India, as a nation, has long been hostage to inept analyses and pseudo-solutions to prevailing problems, and the Justice Rajinder Sachar Committee has become a significant case in point, where a selective focus on particular data, within the context of the author’s personal predilections and prejudices, has become a substitute for a realistic and productive assessment. The result is that, while little that is new has been added to public understanding or knowledge – the broad trends Mr Sachar underlines are well known, and the details have largely been missed out by his report – his recommendations fall into a pattern that reflects particular and unfortunate political positions, rather than anything that could provide the framework for a radical resolution to the problems of the minorities in India. This is certainly the case with Mr Sachar’s analysis of the management of communal violence and the dubious role of the police in communal situations.

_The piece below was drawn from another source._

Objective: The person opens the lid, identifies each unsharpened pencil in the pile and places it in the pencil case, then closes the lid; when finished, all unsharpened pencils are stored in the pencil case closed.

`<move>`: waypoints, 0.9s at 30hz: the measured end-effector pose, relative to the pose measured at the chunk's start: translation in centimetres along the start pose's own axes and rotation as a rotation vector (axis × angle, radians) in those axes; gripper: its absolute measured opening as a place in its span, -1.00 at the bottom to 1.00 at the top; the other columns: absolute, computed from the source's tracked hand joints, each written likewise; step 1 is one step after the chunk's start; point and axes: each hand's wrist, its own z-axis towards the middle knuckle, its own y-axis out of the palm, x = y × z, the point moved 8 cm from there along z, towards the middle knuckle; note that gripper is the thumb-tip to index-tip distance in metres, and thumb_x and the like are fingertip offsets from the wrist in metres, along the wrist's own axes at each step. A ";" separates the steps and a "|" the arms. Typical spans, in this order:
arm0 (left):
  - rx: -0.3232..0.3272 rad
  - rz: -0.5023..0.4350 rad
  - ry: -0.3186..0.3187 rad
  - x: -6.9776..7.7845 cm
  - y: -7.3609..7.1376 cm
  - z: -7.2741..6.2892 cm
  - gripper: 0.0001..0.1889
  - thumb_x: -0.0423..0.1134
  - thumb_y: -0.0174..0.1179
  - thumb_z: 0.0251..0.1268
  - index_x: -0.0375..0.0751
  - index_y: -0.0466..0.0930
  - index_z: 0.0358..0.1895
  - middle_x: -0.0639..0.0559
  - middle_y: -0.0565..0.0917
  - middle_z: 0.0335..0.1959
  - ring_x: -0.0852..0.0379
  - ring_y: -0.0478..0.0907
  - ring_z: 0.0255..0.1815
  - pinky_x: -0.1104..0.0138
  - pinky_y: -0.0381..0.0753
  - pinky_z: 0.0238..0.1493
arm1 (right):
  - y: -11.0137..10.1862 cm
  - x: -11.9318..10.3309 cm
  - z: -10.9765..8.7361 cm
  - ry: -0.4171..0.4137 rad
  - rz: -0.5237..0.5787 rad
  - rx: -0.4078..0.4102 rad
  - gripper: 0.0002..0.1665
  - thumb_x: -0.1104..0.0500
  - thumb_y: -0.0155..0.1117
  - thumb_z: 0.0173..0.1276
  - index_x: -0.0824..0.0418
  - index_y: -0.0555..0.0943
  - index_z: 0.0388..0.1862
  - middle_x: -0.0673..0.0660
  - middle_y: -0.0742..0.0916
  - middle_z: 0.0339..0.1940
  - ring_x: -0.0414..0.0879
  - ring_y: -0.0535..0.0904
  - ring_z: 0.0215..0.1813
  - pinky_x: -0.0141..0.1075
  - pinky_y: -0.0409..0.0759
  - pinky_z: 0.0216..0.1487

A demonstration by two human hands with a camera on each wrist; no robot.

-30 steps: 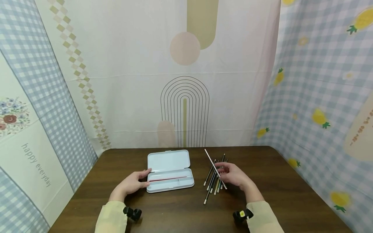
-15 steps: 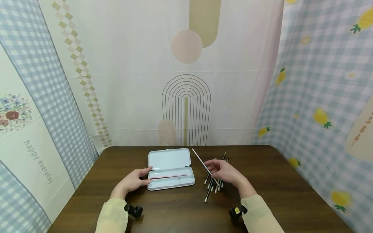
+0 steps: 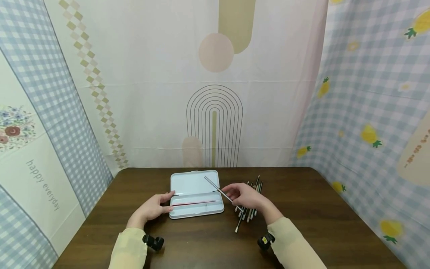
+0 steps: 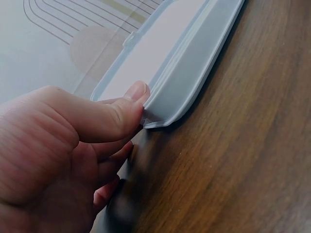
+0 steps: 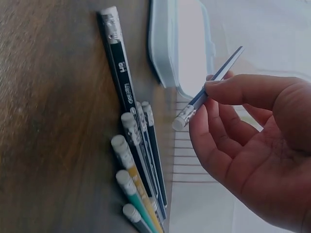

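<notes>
At lower centre of the frame, left hand grips open case by its left end; right of it, right hand pinches pencil; best level the pencil, brace the case

Gripped by the left hand, the pencil case looks smooth with a soft sheen, whether plastic or painted metal unclear. The pencil pinched in the right hand has a sleek painted shaft and shiny metal ferrule. Below that pinch, a glossy lacquered black pencil; under both grips, satin wood-grain tabletop.
</notes>
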 end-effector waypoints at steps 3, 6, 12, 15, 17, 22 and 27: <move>-0.003 0.009 0.010 0.0 -0.1 0.0 -0.28 -0.23 0.43 0.41 -0.35 0.41 0.57 -0.40 0.42 0.53 -0.47 0.23 0.60 -0.30 0.18 0.55 | 0.4 -0.4 0.6 -0.027 -0.047 -0.008 -0.47 0.55 0.29 0.35 0.26 0.70 0.26 0.20 0.76 -0.04 -0.06 0.62 -0.05 -0.22 0.65 -0.06; -0.002 0.004 -0.002 -0.1 -0.1 -0.1 -0.28 -0.23 0.43 0.41 -0.34 0.41 0.57 -0.39 0.42 0.53 -0.46 0.22 0.60 -0.31 0.17 0.55 | 0.8 -0.7 1.1 -0.035 -0.063 -0.009 -0.46 0.56 0.29 0.34 0.23 0.72 0.24 0.14 0.76 -0.06 -0.08 0.61 -0.06 -0.22 0.64 -0.06; -0.002 0.003 0.001 0.0 0.0 0.0 -0.28 -0.24 0.43 0.40 -0.35 0.42 0.56 -0.39 0.42 0.53 -0.46 0.22 0.60 -0.30 0.17 0.55 | 1.5 -0.8 1.8 -0.027 -0.098 0.004 -0.48 0.56 0.29 0.36 0.19 0.75 0.21 0.09 0.77 -0.06 -0.11 0.61 -0.05 -0.18 0.66 0.00; 0.001 0.002 0.009 0.1 0.1 0.1 -0.28 -0.24 0.44 0.39 -0.36 0.42 0.56 -0.40 0.43 0.52 -0.47 0.22 0.60 -0.30 0.17 0.55 | 1.7 -0.9 2.1 -0.033 -0.114 0.009 -0.50 0.56 0.29 0.37 0.18 0.76 0.18 0.10 0.78 -0.06 -0.11 0.62 -0.06 -0.16 0.67 0.01; 0.004 -0.001 0.008 0.1 0.1 0.1 -0.28 -0.24 0.44 0.39 -0.36 0.42 0.55 -0.40 0.44 0.52 -0.47 0.22 0.60 -0.31 0.17 0.55 | 1.8 -1.0 2.3 -0.039 -0.127 0.012 -0.50 0.56 0.27 0.38 0.17 0.76 0.17 0.08 0.77 -0.07 -0.11 0.62 -0.06 -0.17 0.66 0.01; 0.008 -0.013 0.005 -0.2 0.2 0.1 -0.28 -0.24 0.44 0.38 -0.36 0.43 0.55 -0.40 0.46 0.50 -0.46 0.22 0.60 -0.31 0.18 0.55 | 2.1 -1.8 2.9 -0.085 -0.184 0.030 -0.46 0.60 0.22 0.33 0.17 0.77 0.14 0.04 0.79 -0.06 -0.05 0.66 -0.03 -0.17 0.67 0.00; 0.013 -0.021 0.002 -0.4 0.2 0.2 -0.30 -0.24 0.44 0.39 -0.33 0.45 0.55 -0.38 0.47 0.50 -0.45 0.24 0.60 -0.31 0.19 0.55 | 2.7 -2.3 3.9 -0.090 -0.256 0.037 -0.43 0.62 0.19 0.31 0.15 0.79 0.11 0.01 0.79 -0.08 -0.02 0.69 0.00 -0.15 0.68 0.03</move>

Among Mr Sachar’s well-intentioned proposals are the recommendations, first, that there should be greater equity in compensation for victims of India’s many riots; and second, a very significant increase in representation of Muslims in India’s Police Forces. On the face of it and this is part of the problem these recommendations appear impeccable. There is, no doubt, a transparent absurdity, in giving the families of victims or survivors of one riot just a few thousand rupees, and of another, several lakhs. The only saving grace in the prevailing incoherence of past practices is that they were non-discriminatory, and some of both the most generous and most miserly compensations have gone to the same minority community. Since this is the community from which an overwhelming majority of victims are drawn in most riots, however, this apparent lack of discrimination gives no cause for satisfaction. Crucially, however, as the conduct of families and victims of communal violence increasingly suggest, the issue of compensation has little to do with the victims’ sense of satisfaction that they have been treated fairly. This does not mean that an inequitable regime of compensations should be acceptable, but rather that greater equity in this regard would do little to address the larger issue of giving greater justice to the riot victims, their families and their community.

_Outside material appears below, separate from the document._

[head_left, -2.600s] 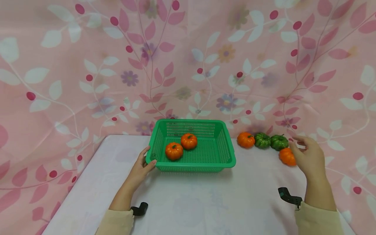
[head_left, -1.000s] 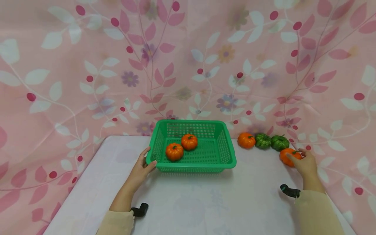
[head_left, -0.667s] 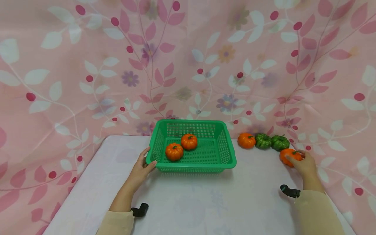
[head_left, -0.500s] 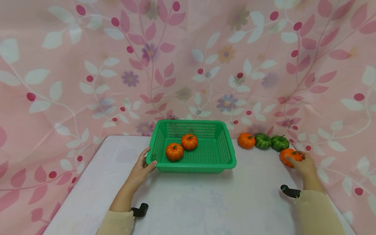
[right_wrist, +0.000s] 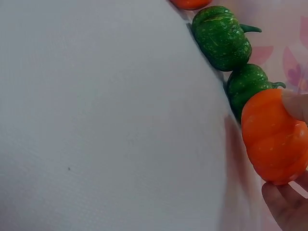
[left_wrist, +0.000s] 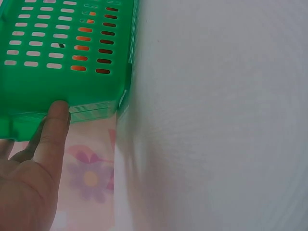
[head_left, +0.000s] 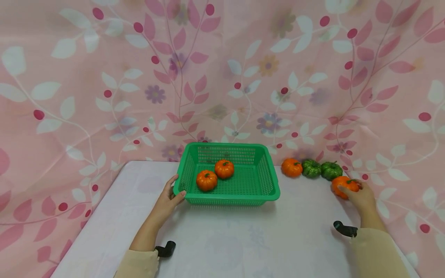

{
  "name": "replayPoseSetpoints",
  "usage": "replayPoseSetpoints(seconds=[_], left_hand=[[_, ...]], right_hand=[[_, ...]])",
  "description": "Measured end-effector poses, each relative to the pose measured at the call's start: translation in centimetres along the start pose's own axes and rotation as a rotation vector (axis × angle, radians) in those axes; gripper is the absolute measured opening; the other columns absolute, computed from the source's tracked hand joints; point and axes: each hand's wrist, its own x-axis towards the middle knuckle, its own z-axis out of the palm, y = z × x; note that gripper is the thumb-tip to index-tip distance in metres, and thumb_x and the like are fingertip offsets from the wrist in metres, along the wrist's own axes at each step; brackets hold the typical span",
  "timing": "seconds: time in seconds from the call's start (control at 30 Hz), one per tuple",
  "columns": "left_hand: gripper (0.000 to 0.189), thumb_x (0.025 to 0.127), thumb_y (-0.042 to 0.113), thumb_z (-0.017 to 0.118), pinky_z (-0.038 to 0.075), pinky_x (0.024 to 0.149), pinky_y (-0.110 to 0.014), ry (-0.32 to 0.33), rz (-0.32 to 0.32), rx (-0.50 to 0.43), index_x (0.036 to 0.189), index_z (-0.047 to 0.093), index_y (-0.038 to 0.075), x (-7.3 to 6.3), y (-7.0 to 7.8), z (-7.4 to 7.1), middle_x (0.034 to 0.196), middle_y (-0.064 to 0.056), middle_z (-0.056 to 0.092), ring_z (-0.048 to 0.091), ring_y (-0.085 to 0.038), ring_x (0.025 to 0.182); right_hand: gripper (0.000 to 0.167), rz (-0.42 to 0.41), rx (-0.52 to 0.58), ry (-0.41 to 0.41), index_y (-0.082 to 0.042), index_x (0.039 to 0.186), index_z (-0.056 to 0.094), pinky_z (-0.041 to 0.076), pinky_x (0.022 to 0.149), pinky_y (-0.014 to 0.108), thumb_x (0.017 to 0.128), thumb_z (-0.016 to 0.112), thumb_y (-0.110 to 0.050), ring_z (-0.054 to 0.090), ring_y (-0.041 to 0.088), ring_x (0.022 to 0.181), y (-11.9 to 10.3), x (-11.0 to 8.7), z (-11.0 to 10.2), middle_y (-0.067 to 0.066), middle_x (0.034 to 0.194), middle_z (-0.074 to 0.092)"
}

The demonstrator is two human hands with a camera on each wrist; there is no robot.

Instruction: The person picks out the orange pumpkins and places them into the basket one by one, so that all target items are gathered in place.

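At the front left corner of a green plastic basket (head_left: 226,195), my left hand (head_left: 167,199) grips the rim, its thumb (left_wrist: 55,125) against the outer wall in the left wrist view. Two orange pumpkins, one nearer (head_left: 206,180) and one farther back (head_left: 224,169), sit in the basket's left half. Over on the right, my right hand (head_left: 363,199) holds another orange pumpkin (right_wrist: 272,137) between thumb and fingers. In the right wrist view that pumpkin partly covers a green pumpkin (right_wrist: 245,84) behind it.
Along the back right edge of the white table (head_left: 222,239) stand an orange pumpkin (head_left: 291,168) and two green ones, the left (head_left: 311,168) and the right (head_left: 331,170), side by side. A pink floral curtain (head_left: 222,77) hangs right behind the table.
My right hand has come down from above the right-hand orange pumpkin and taken hold of it from its right side. The left hand and the basket stay in place.
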Motion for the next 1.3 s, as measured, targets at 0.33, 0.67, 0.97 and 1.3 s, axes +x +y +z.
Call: replayPoseSetpoints(seconds=[0.33, 0.67, 0.97, 1.3], left_hand=[[0.074, 0.103, 0.016, 0.059, 0.046, 0.106, -0.043, -0.001, 0.0, -0.003, 0.161, 0.013, 0.025, 0.2, 0.0, 0.0, 0.155, -0.025, 0.033, 0.043, -0.036, 0.137], [0.075, 0.103, 0.015, 0.059, 0.046, 0.106, -0.042, 0.003, -0.001, -0.009, 0.161, 0.013, 0.025, 0.1, -0.2, 0.0, 0.155, -0.025, 0.033, 0.044, -0.036, 0.136], [0.076, 0.102, 0.019, 0.06, 0.045, 0.107, -0.043, 0.001, 0.002, -0.008, 0.161, 0.014, 0.026, 0.0, -0.3, 0.0, 0.156, -0.024, 0.032, 0.043, -0.036, 0.137], [0.076, 0.102, 0.02, 0.061, 0.046, 0.106, -0.041, 0.001, 0.001, -0.008, 0.161, 0.013, 0.026, 0.0, -0.2, 0.0, 0.156, -0.024, 0.033, 0.044, -0.036, 0.136]], right_hand=[[0.1, -0.134, -0.028, 0.033, 0.007, 0.156, 0.015, 0.034, 0.104, 0.07, 0.094, 0.061, -0.057, 0.026, 0.061, 0.131, -2.1, -2.0, -0.8, 0.043, 0.152, 0.016], [0.092, -0.237, -0.01, 0.037, 0.002, 0.156, 0.022, 0.04, 0.097, 0.071, 0.094, 0.064, -0.052, 0.032, 0.058, 0.129, -6.5, -5.5, -1.8, 0.038, 0.153, 0.024], [0.091, -0.31, -0.011, 0.046, -0.002, 0.157, 0.023, 0.042, 0.093, 0.073, 0.093, 0.066, -0.05, 0.033, 0.06, 0.129, -9.9, -8.5, -2.5, 0.036, 0.154, 0.023], [0.085, -0.423, -0.013, 0.053, -0.002, 0.156, 0.028, 0.046, 0.061, 0.006, 0.093, 0.071, -0.041, 0.042, 0.058, 0.123, -12.4, -11.1, -2.4, 0.034, 0.153, 0.027]])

This then takes us to the second of Mr Sachar’s ‘solutions’: Greater representation of Muslims in India’s Police Forces. Once again, this is an admirable objective on grounds, purely, of equity. As an instrumentality for the better management of communal violence, however, the record would demonstrate how utterly misdirected it is. For one, where police forces have been backed by a political executive committed to communal harmony, they have been extraordinarily successful in preventing and containing communal violence irrespective of their composition, or even, in fact, their strength. This is dramatically illustrated by the trajectory of communal riots in Bihar and UP, which have India’s poorest police population ratios Bihar, with 57 Policemen to 1,00,000 population, and UP with 84, in 2005, as against a national average of 122 per 1,00,000 and where Muslims remain under represented in the police in terms of these States’ religious demography. Both Bihar and UP were, at one time, among the country’s principal loci of communal rioting, with near annual blood letting, and some of the country’s worst pogroms. Despite the very poor record of governance in both these States, however, the incidence of communal riots is now extremely low the result of the peculiar political equations that have been established by the dominant political parties in these States, and of the marginalisation of the parties that have long played communal politics in India, some of them openly, and others in the garb of an opportunistic and insincere ‘secularism’.

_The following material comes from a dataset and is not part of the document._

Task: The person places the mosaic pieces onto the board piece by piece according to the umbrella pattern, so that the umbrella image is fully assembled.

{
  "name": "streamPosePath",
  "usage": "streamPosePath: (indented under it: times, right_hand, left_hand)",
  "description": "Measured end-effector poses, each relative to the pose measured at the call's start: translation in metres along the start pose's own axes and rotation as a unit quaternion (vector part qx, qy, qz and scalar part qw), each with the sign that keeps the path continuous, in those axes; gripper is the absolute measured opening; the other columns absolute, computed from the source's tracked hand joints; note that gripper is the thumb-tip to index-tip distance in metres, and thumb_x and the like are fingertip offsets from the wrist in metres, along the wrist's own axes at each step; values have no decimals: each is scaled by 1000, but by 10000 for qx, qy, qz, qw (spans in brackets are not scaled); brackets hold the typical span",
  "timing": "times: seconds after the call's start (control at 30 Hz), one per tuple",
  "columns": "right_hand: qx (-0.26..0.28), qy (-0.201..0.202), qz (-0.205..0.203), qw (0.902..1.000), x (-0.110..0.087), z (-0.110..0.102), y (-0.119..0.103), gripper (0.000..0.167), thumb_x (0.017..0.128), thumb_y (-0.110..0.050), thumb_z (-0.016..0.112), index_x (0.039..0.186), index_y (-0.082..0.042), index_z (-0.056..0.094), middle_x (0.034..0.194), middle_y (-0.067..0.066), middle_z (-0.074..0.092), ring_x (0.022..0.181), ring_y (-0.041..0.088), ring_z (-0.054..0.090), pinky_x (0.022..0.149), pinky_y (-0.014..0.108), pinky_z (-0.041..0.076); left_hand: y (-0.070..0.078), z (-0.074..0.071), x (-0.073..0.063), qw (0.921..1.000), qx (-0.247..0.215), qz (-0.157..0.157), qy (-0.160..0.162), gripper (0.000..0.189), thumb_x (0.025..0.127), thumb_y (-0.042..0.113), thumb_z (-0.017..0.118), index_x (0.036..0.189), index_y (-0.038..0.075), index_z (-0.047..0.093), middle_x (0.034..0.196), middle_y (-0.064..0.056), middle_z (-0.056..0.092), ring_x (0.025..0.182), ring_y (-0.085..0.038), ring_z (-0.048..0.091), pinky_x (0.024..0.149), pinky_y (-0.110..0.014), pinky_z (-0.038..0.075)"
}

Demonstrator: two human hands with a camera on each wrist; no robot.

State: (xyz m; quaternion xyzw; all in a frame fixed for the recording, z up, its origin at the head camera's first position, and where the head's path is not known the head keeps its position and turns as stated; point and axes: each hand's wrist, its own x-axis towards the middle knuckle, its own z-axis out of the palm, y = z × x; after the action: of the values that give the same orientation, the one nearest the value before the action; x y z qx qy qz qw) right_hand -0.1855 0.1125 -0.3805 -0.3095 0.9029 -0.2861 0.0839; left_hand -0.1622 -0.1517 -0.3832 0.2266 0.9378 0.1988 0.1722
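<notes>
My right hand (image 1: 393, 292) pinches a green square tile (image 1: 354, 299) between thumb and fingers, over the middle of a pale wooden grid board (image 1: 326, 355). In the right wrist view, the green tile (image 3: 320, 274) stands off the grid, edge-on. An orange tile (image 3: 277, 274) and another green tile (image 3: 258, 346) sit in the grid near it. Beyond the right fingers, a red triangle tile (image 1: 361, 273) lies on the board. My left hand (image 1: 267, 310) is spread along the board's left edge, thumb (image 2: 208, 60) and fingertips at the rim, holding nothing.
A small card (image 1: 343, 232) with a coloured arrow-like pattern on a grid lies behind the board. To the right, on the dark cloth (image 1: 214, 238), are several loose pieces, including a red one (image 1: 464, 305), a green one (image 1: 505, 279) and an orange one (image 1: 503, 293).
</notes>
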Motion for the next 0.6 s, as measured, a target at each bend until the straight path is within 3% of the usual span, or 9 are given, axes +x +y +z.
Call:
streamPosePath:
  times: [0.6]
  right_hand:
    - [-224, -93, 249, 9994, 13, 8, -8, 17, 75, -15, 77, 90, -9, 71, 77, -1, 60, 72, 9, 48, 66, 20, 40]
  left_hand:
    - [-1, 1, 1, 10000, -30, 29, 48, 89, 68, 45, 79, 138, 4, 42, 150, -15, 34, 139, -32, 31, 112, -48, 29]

Other examples of States, which have established an enviable record in the management of communal relations and violence, despite very low, or lower than representative, presence of Muslims in their police forces, include Tamil Nadu, West Bengal and Kerala. On the other hand, States with far better representation of Muslims in their forces, including Andhra Pradesh, where the proportion of Muslims in the police is greater than the proportion of Muslims in the population, Maharashtra and Gujarat, have been witness to significant and recurrent communal riots. It has been my personal experience, moreover, that Muslims make excellent police officers, but under particular political dispensations, they become utterly ineffective, confused and directionless, and can be as unsuccessful in administering the law as their non-Muslim colleagues. India’s Police Forces, under appropriate leaders and political direction, have been exemplary in their performance in situations of communal polarisation. Under poor police leadership and cynical political management, they have performed disgracefully. This is the case irrespective of police composition or of police capacities and strength. Indeed, some of the most demoralised and disgraced of police forces forces that had been rejected, by pseudo-intellectual commentators whose thinking has much in common with Mr Sachar’s, as being utterly compromised and communalised have recovered and demonstrated the most exemplary courage, effectiveness and absence of bias under a new leadership.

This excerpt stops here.